> [THE TASK]
Retype only the lines at the head of the records, first through the one with "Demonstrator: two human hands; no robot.", exactly as written.

Collected data entries
=== Section Start ===

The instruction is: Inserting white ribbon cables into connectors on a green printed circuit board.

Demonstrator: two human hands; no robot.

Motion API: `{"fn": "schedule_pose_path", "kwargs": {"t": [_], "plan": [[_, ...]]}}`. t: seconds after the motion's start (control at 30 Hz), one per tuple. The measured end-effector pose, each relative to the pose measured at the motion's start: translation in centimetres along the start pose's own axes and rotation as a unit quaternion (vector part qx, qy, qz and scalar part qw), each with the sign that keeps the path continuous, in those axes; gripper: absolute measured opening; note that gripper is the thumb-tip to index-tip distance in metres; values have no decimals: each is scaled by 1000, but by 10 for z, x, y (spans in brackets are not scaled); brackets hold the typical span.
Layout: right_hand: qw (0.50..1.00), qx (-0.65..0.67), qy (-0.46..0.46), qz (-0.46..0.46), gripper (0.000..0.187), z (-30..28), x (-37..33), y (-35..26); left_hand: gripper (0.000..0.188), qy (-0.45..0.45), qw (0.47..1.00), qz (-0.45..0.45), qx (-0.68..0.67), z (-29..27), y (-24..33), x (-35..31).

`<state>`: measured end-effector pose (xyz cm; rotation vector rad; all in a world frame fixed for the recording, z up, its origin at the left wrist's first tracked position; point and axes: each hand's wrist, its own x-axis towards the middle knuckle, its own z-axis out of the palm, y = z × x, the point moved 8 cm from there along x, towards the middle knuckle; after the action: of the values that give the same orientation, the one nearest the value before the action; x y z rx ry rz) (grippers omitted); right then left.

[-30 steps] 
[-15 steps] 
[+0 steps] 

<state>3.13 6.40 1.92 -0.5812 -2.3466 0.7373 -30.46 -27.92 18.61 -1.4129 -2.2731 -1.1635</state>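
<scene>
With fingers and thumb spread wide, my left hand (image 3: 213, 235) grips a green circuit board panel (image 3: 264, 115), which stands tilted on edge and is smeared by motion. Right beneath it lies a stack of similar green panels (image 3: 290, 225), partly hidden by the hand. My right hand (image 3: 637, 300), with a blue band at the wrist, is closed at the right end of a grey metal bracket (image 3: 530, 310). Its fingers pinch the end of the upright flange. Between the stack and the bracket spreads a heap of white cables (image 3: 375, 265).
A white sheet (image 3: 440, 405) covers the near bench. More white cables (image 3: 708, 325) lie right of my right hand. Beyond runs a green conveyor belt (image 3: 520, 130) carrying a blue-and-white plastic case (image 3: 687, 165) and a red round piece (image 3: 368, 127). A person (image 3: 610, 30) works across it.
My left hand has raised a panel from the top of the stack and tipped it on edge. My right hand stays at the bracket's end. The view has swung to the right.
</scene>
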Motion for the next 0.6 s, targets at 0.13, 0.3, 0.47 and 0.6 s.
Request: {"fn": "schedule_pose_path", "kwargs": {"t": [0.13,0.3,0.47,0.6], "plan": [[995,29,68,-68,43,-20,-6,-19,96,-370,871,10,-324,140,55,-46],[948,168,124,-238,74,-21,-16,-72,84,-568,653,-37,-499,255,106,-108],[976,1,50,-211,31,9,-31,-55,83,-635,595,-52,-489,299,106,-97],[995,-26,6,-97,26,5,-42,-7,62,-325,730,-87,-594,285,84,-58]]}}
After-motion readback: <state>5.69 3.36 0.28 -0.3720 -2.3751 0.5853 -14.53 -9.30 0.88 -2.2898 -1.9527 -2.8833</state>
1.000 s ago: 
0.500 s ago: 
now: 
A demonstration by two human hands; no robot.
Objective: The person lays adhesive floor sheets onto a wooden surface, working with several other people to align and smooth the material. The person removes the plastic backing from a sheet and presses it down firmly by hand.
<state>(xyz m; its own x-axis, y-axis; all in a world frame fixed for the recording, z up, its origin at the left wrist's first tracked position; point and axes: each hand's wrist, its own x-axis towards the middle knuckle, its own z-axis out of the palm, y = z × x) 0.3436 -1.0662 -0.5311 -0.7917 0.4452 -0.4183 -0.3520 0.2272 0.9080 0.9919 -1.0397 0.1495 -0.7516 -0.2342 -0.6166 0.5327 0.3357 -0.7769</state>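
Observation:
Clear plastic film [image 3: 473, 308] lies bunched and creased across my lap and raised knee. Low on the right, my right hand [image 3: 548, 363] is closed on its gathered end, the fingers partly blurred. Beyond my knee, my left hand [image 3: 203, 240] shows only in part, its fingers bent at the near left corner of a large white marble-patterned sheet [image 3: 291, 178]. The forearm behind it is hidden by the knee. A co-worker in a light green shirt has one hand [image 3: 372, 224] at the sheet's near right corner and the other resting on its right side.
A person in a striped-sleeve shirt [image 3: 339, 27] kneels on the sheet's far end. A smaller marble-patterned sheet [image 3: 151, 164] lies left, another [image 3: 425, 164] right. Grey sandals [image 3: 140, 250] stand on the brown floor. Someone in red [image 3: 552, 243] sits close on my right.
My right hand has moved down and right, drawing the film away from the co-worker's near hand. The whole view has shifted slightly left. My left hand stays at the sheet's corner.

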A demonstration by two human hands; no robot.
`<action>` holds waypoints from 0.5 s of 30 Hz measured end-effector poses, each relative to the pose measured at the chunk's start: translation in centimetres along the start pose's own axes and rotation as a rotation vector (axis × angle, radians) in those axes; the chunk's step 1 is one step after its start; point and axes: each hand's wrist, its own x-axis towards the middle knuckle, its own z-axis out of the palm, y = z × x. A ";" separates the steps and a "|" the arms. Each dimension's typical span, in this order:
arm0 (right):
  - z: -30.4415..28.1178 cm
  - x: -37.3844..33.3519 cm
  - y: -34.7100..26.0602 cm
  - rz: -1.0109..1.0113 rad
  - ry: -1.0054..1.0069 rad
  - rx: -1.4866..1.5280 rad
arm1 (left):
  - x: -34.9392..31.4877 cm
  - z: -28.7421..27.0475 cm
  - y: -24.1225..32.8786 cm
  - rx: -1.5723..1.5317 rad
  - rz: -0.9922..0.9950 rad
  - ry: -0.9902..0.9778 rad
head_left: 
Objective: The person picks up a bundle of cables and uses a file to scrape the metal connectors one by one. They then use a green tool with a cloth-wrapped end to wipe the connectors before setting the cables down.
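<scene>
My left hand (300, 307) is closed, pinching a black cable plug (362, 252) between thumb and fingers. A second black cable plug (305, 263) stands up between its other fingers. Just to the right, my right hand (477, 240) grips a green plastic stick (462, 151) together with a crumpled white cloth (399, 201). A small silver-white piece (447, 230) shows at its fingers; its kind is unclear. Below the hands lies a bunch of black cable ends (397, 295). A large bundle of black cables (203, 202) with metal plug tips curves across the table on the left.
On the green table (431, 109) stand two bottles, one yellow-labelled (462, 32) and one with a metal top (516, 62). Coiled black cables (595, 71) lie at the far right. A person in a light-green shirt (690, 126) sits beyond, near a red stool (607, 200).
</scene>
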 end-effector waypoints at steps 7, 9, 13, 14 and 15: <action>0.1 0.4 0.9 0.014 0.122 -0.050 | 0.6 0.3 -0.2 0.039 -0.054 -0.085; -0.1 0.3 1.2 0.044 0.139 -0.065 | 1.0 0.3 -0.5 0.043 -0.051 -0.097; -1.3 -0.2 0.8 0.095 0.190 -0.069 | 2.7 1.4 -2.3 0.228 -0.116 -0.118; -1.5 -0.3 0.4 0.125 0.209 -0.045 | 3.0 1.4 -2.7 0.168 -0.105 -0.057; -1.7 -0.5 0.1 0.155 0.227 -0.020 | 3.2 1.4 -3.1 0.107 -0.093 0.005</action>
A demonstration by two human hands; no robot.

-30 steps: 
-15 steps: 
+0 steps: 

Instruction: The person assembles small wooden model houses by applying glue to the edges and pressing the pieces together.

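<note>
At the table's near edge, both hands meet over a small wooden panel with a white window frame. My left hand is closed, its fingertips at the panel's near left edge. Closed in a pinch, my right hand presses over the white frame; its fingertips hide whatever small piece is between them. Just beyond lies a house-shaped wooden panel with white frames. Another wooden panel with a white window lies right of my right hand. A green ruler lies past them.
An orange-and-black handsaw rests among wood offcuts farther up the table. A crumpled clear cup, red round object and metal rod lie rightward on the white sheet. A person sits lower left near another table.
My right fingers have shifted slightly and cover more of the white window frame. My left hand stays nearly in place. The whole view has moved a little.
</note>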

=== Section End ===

> [ANSWER TO THIS TASK]
The instruction is: Inserting white ribbon cables into connectors on a green printed circuit board.

Demonstrator: two human hands; no robot.

No more work is needed on this answer.